It’s been a while since I’ve posted anything here, so I thought I’d give you a health update.

To begin with, this being the month of February and with Valentine’s Day this past week, we wanted to wish you love and happiness EVERY day of the year! This photo was taken pretty much at the time when our own love affair started. In fact, this has to be our very first selfie!

In the personal news department, we've had an exciting start to the year. Low immunities allowed Shingles to afflict me. Then, when I went to the local Urgent Care for medication, I contracted COVID-19, courtesy of another patient who was coughing and hacking in the waiting room! And since we share everything, Jim came down with it before we even knew that I had it. And that's despite us having every vaccine available. (Except for kennel cough, rabies, and distemper...and the vet is all set to give us those when we take Marlo in for his next visit.)

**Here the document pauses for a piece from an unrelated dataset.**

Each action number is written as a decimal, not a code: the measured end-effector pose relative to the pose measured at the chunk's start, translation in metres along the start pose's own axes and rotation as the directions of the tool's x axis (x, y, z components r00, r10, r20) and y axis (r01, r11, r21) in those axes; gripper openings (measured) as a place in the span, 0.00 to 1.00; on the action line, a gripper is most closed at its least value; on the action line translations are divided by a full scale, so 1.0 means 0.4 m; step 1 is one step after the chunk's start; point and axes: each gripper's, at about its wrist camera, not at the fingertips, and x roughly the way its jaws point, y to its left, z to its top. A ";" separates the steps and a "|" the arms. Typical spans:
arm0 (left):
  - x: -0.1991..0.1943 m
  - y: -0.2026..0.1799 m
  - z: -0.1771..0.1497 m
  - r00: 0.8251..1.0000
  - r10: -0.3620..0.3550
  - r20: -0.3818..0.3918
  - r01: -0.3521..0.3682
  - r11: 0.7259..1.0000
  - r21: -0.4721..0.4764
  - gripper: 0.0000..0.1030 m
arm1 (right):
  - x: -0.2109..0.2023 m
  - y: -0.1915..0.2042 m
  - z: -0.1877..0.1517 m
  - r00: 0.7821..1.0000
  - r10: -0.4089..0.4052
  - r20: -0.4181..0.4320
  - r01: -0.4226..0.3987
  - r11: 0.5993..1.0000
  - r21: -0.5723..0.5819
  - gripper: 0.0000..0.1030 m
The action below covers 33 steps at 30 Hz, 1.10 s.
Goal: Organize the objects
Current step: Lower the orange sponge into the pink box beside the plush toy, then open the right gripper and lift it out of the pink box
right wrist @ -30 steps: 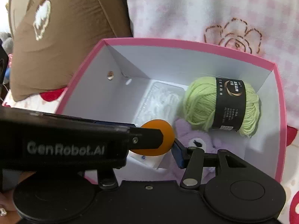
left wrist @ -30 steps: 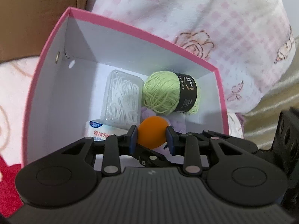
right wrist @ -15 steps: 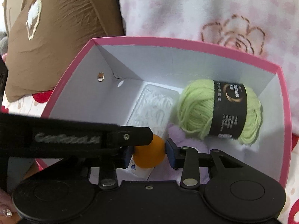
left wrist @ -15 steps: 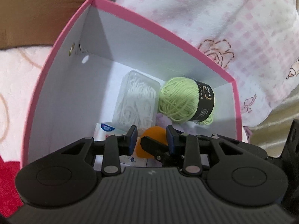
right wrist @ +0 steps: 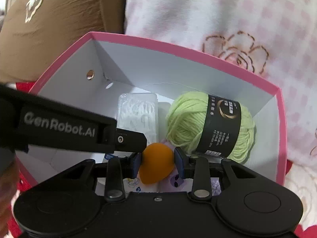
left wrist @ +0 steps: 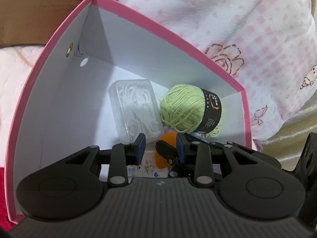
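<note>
Right tool (right wrist: 157, 161) now clamped on orange sponge (right wrist: 156, 162), left tool (left wrist: 160, 148) narrowly parted, empty, yarn (right wrist: 210, 125) beside.

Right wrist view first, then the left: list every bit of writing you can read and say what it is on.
"GenRobot.AI": white letters on the side of the left tool, right wrist view.
Yarn ball band: round gold emblem and rows of small print, too small to read in either view.
Tissue pack: blue print and a cartoon drawing, mostly hidden, unreadable.
Nothing else legible.

Home, prob. bedroom: pink checked fleece blanket (right wrist: 227, 10), brown pillow (right wrist: 59, 29).
</note>
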 end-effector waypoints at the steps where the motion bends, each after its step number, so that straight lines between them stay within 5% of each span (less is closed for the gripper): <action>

Happily, after five days of Paxlovid anti-virals, we're both on the mend. I still have pain from the Shingles, but I’m toughing my way through it.

On other news of my cancer, the last scans did show problems with my kidney stent, but we couldn’t do anything about it because of low immunities. The good news is that once I started feeling better, all the appointments were back on the calendar. I’ll be seeing my oncologist next week to go over the rest of the results of my scans, and I’m already scheduled for a stent replacement the first week in March.

As William Arthur Ward once said, “Feeling gratitude and not expressing it is like wrapping a present and not giving it.”

One day at a time. One foot in front of the other. I’m grateful, grateful, grateful.  As always, thank you for your ongoing kindness and love and support. Your messages and cards are always a joy for us both. You ARE the best!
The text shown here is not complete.